Filter the entries that follow, copying every line in which the word "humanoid" appears.

====================

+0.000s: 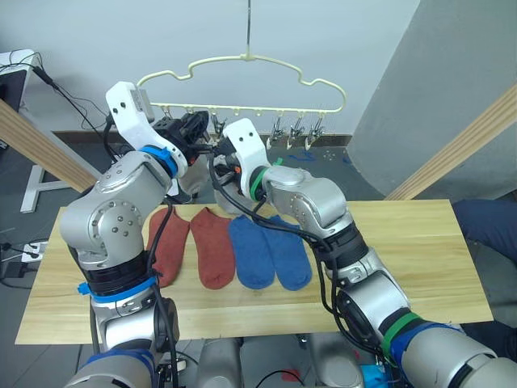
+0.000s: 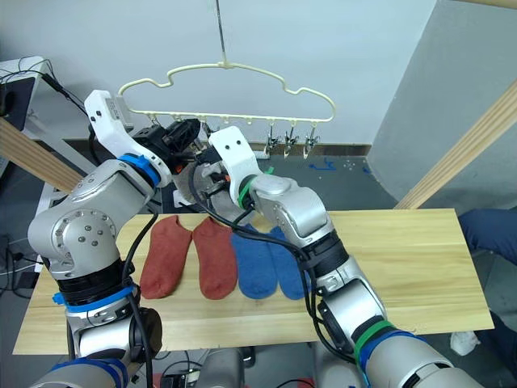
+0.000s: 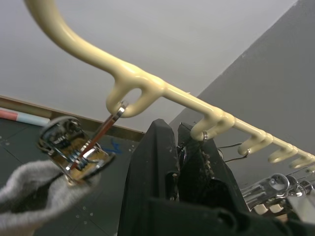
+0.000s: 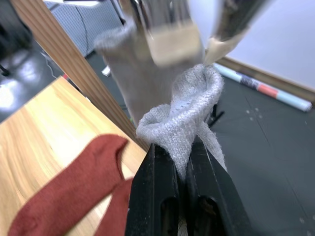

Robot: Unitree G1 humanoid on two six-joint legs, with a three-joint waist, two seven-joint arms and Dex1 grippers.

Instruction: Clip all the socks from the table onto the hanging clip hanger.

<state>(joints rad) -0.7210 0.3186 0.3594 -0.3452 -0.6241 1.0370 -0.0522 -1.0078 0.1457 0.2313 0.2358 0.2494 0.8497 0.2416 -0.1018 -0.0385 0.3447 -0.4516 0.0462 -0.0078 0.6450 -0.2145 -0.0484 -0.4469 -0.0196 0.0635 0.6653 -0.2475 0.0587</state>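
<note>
Right hand pinching grey sock | left hand apparently squeezing hanger clip

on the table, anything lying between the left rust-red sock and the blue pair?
Just the second rust-red sock, lying between the left rust-red sock and the blue pair, seen in the right eye view.

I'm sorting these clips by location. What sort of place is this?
Probably a robot lab or test room, not a home. A clip hanger hangs from a rod over a plain wooden table laid with socks, slanted wooden beams frame it, and cables trail on the dark floor.
</note>
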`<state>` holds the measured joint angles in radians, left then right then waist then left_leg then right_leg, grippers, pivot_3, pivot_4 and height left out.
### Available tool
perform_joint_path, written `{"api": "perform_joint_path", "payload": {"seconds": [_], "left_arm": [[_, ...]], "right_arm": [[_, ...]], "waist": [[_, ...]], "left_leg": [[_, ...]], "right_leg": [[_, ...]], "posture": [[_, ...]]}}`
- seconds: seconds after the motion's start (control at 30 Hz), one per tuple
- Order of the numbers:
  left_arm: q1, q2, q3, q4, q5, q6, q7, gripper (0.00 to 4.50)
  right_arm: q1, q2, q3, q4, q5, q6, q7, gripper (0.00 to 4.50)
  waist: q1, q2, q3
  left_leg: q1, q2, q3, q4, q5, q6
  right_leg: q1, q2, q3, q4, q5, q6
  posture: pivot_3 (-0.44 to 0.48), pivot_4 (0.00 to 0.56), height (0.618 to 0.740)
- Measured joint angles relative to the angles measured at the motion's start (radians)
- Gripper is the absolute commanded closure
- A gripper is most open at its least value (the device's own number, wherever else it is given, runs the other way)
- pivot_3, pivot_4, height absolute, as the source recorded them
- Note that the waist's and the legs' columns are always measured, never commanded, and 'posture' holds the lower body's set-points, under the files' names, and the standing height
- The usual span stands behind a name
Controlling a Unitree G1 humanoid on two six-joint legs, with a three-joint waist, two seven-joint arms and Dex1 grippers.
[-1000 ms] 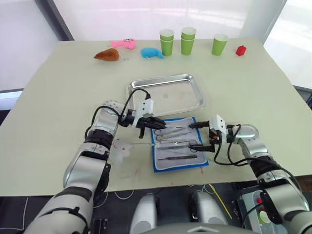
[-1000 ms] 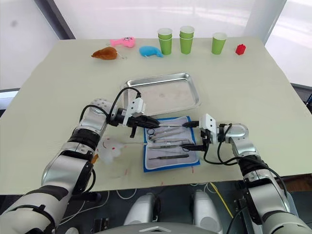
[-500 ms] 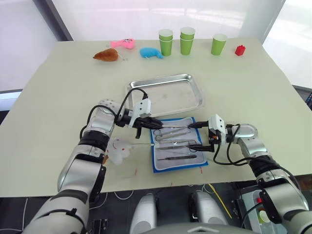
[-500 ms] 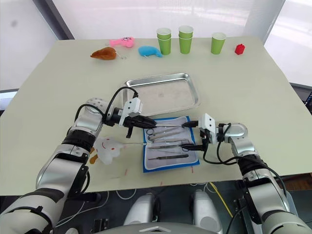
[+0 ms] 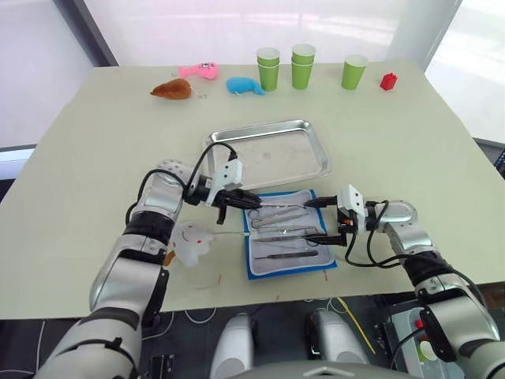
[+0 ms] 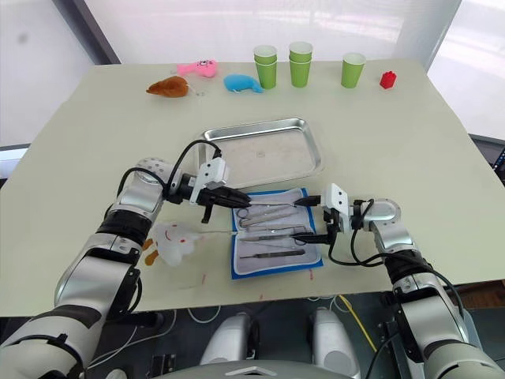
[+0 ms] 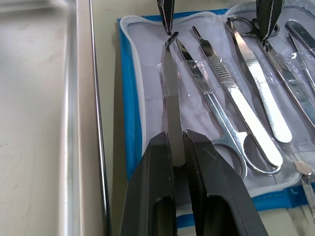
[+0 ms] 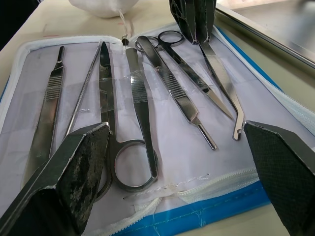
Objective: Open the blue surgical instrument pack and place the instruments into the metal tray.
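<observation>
The blue surgical instrument pack [image 5: 289,267] lies open in front of the metal tray [image 5: 260,129], its pale lining holding several silver instruments [image 8: 142,93], among them ring-handled scissors [image 7: 231,142]. My left gripper [image 5: 252,200] reaches in from the pack's left end and is shut on a thin flat silver instrument with a hooked tip [image 7: 170,93], which lies along the pack's edge nearest the tray. At the pack's right end my right gripper [image 5: 313,221] stands open, its fingers [image 8: 74,172] spread wide with nothing between them.
A white plush toy [image 5: 189,241] lies just left of the pack. Along the far edge stand three stacks of green cups [image 5: 304,65], a red block [image 5: 389,80], a blue plush [image 5: 245,85], a pink toy [image 5: 199,70] and a brown toy [image 5: 173,88].
My left forearm has swung slightly to the left, uncovering more of the white plush; its gripper stays at the pack's left end. The right arm has not moved.
</observation>
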<state>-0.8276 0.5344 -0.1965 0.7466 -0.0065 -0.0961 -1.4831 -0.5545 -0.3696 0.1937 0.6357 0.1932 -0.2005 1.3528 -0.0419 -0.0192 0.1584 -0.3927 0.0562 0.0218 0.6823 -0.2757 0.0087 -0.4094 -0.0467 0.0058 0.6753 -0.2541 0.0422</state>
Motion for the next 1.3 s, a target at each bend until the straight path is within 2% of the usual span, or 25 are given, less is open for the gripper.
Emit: {"api": "perform_joint_path", "payload": {"seconds": [0.43,1.3], "left_arm": [[0.015,0.071,-0.002,-0.073,-0.015,0.049,-0.005,4.44],[0.097,0.273,0.001,-0.381,-0.07,0.309,-0.015,4.44]], "right_arm": [[0.002,-0.002,0.001,-0.005,0.0,0.004,-0.006,0.0],[0.007,-0.005,0.003,-0.011,0.0,0.007,-0.005,0.0]], "waist": [[0.001,0.0,0.0],[0.003,0.0,0.0]], "left_leg": [[0.0,0.0,0.0,0.0,0.0,0.0],[0.0,0.0,0.001,0.0,0.0,0.0]], "right_leg": [[0.0,0.0,0.0,0.0,0.0,0.0],[0.0,0.0,0.001,0.0,0.0,0.0]], "posture": [[0.0,0.15,0.74],[0.0,0.15,0.74]]}}
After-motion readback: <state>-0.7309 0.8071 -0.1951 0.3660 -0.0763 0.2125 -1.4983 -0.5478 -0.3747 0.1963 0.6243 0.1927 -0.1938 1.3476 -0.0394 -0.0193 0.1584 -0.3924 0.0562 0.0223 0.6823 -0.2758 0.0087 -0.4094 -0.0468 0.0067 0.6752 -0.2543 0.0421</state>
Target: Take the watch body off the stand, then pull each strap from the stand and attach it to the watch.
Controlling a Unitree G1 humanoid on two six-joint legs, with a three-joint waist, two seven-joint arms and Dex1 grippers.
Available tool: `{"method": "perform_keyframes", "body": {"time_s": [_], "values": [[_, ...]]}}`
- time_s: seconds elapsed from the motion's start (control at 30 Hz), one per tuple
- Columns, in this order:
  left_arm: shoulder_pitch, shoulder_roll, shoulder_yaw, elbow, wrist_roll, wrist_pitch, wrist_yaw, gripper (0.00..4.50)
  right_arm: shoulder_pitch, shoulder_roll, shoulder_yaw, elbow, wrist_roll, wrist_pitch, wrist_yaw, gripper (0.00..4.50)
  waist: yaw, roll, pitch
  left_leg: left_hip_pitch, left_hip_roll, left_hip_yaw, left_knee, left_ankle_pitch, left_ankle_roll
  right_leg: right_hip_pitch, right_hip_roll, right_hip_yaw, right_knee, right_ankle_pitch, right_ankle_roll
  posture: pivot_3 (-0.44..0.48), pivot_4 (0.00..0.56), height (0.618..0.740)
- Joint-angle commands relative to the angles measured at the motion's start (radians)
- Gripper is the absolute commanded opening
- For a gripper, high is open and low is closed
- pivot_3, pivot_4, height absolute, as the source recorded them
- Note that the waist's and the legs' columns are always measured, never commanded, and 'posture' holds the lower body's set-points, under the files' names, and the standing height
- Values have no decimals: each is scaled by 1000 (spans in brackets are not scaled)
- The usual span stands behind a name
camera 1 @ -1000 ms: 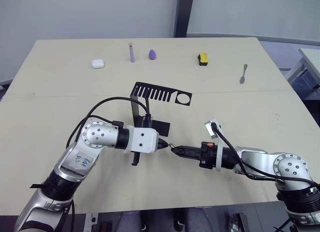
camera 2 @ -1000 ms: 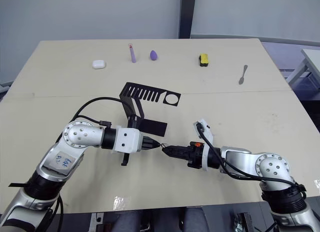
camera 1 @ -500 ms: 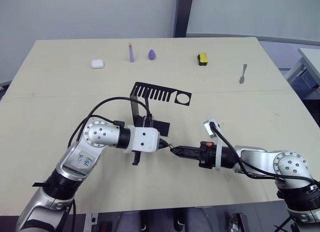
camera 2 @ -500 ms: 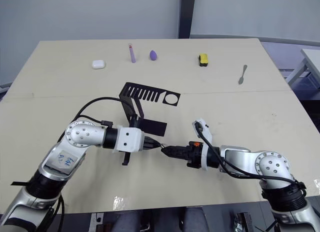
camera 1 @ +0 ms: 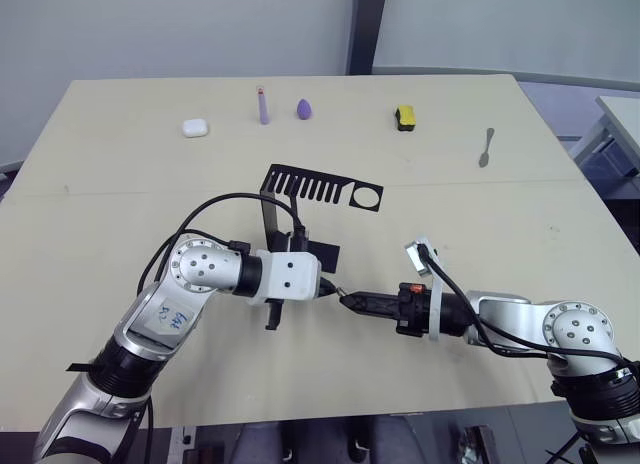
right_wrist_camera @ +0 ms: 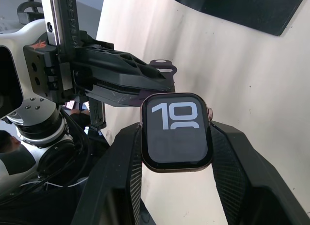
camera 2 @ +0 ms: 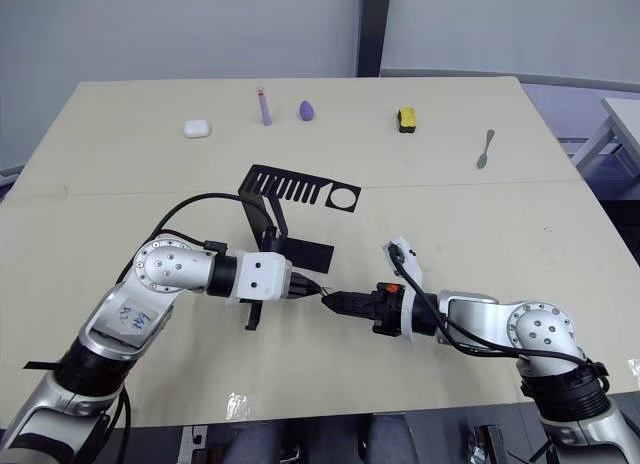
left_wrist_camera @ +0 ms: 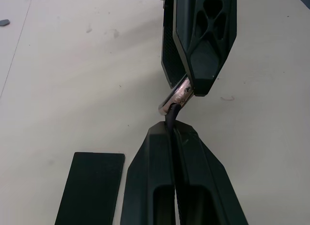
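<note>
We see a beige table (camera 1: 120,184) by grey walls; our left gripper (camera 1: 328,289) still clamps a strap (left_wrist_camera: 171,118), right gripper (camera 1: 347,301) the watch (right_wrist_camera: 176,131), barely shifted.

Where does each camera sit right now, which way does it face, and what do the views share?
Eye views: on the head, looking down over the table, the stand and both arms.
Left wrist: on the left arm, looking along the left hand, shut on a strap, toward the right hand.
Right wrist: on the right arm, looking along the right hand, shut on the watch, toward the left hand.
Shared: both wrist views show the hands meeting tip to tip.
</note>
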Motion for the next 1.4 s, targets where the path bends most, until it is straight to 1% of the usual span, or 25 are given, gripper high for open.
{"method": "perform_keyframes", "body": {"time_s": [0.03,0.27,0.73,0.87,0.93,1.03,1.07,1.13,1.2,1.23,1.27,1.33,1.4], "values": [[-33,-38,-30,-57,3,-3,31,0,-16,33,57,-69,66,22,38,1516,0,0,0,0,0,0,0,0,0,0,0,0,0,0,0,0,150,740],[-37,-56,-41,-59,17,10,39,0,-16,34,60,-70,65,22,38,1516,0,0,0,0,0,0,0,0,0,0,0,0,0,0,0,0,150,740],[-37,-61,-31,-49,14,8,45,0,-9,34,58,-72,64,19,36,1516,0,0,0,0,0,0,0,0,0,0,0,0,0,0,0,0,150,740],[-31,-50,-17,-52,3,3,37,0,-9,34,56,-68,57,20,39,1516,0,0,0,0,0,0,0,0,0,0,0,0,0,0,0,0,150,740],[-16,-36,-1,-64,-21,19,20,0,-9,34,54,-67,51,21,42,1516,0,0,0,0,0,0,0,0,0,0,0,0,1,0,0,0,150,740],[6,-14,38,-79,-41,33,19,869,-9,42,39,-76,14,16,65,1516,-1,0,0,0,0,0,0,0,0,0,0,0,1,0,0,0,150,740],[15,-2,51,-83,-45,29,17,1362,-10,50,27,-87,-27,5,90,1516,-1,0,0,0,0,0,0,0,0,0,0,0,1,0,0,0,150,740],[63,44,106,-103,-81,37,-4,2312,-12,45,11,-100,-52,5,116,1516,-3,0,0,0,1,0,0,0,0,0,0,0,1,0,0,0,150,740],[138,113,178,-124,-125,37,-39,3403,-13,27,-6,-109,-86,10,143,1516,-5,0,0,0,1,0,0,0,0,0,0,2,1,0,0,0,150,740],[186,155,220,-129,-141,24,-60,3755,-13,7,-13,-123,-139,16,182,1516,-7,0,0,0,1,0,0,0,-1,0,0,2,1,0,0,0,150,740],[232,190,260,-132,-163,8,-81,4385,-12,-15,-17,-140,-201,18,230,1516,-6,0,0,0,1,0,0,0,-1,0,0,2,2,0,0,0,150,740],[305,229,335,-126,-206,-15,-96,4500,-6,-58,-17,-177,-318,7,340,1516,-3,0,0,0,1,0,0,0,-1,-1,0,1,0,0,0,0,150,740],[359,239,404,-103,-247,-57,-105,4500,11,-106,-1,-235,-479,-55,485,1516,4,0,0,0,1,0,0,0,0,0,-1,1,0,0,0,0,150,740]]}}
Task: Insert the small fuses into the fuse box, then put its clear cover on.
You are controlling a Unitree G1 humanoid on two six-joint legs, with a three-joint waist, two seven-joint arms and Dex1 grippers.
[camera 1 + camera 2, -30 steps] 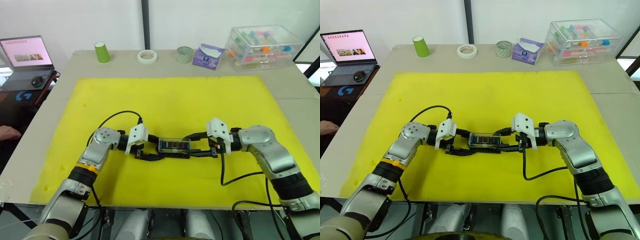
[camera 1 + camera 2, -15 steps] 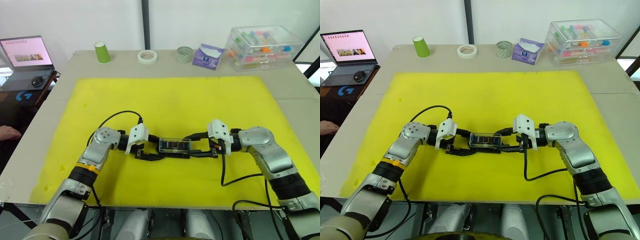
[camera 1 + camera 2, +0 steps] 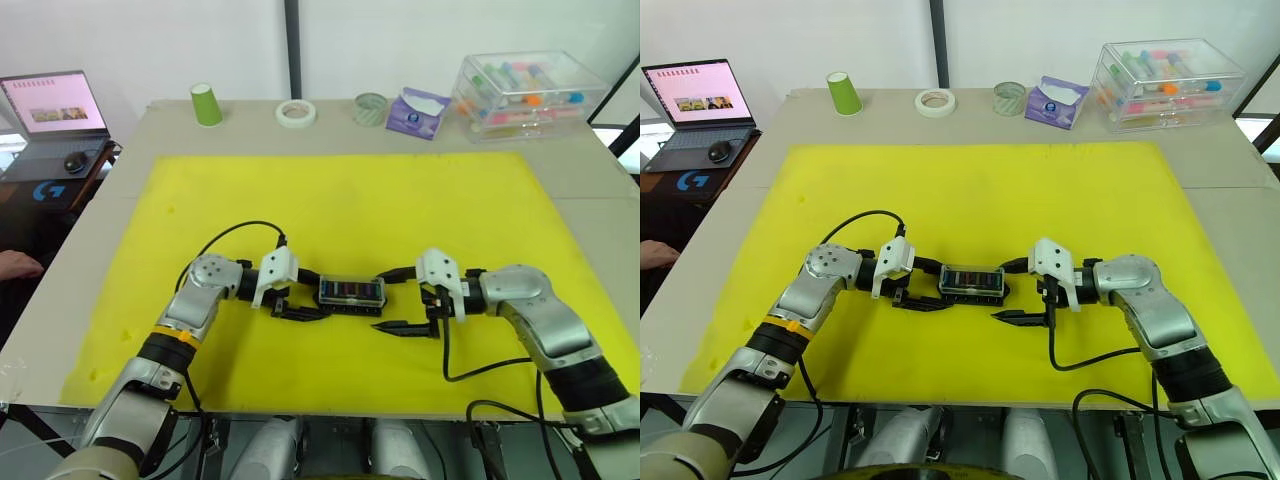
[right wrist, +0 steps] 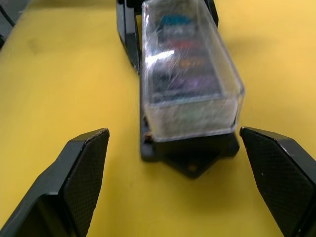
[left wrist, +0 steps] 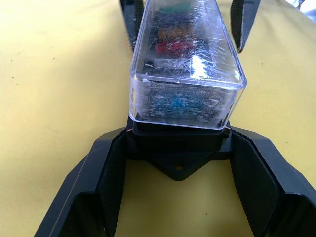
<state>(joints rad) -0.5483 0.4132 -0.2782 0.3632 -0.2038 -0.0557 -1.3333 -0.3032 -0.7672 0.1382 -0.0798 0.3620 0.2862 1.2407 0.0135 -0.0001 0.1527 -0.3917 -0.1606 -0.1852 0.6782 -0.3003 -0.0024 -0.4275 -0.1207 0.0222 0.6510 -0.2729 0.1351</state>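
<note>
Small black rectangular plastic fuse box [image 3: 351,296] sat mid-front on the yellow foam mat [image 3: 350,200], transparent rectangular clear cover [image 5: 186,64] seated on top, coloured small fuses [image 4: 183,52] visible in a row under it. Left gripper [image 5: 177,163] was clamped on the box's left end, fingers [image 5: 111,173] touching both sides. Right gripper [image 4: 190,168] sat just off the right end, fingers [image 4: 86,173] wide apart, touching nothing.

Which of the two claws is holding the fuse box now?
The left claw: its fingers grip the fuse box end, while the right claw stands open, apart from it.
</note>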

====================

**Final answer:**
Robot: Unitree G1 humanoid on two six-joint legs, with a three-joint waist, two seven-joint arms and Dex1 grippers.
Controlling a Unitree G1 humanoid on two six-joint legs, with a three-joint waist, two seven-joint arms and Dex1 grippers.
Controlling a Unitree G1 humanoid on two six-joint legs, with a three-joint waist, two seven-joint arms and Dex1 grippers.
You are controlling a Unitree G1 humanoid on two six-joint legs, with a three-joint waist, two seven-joint arms and Dex1 grippers.

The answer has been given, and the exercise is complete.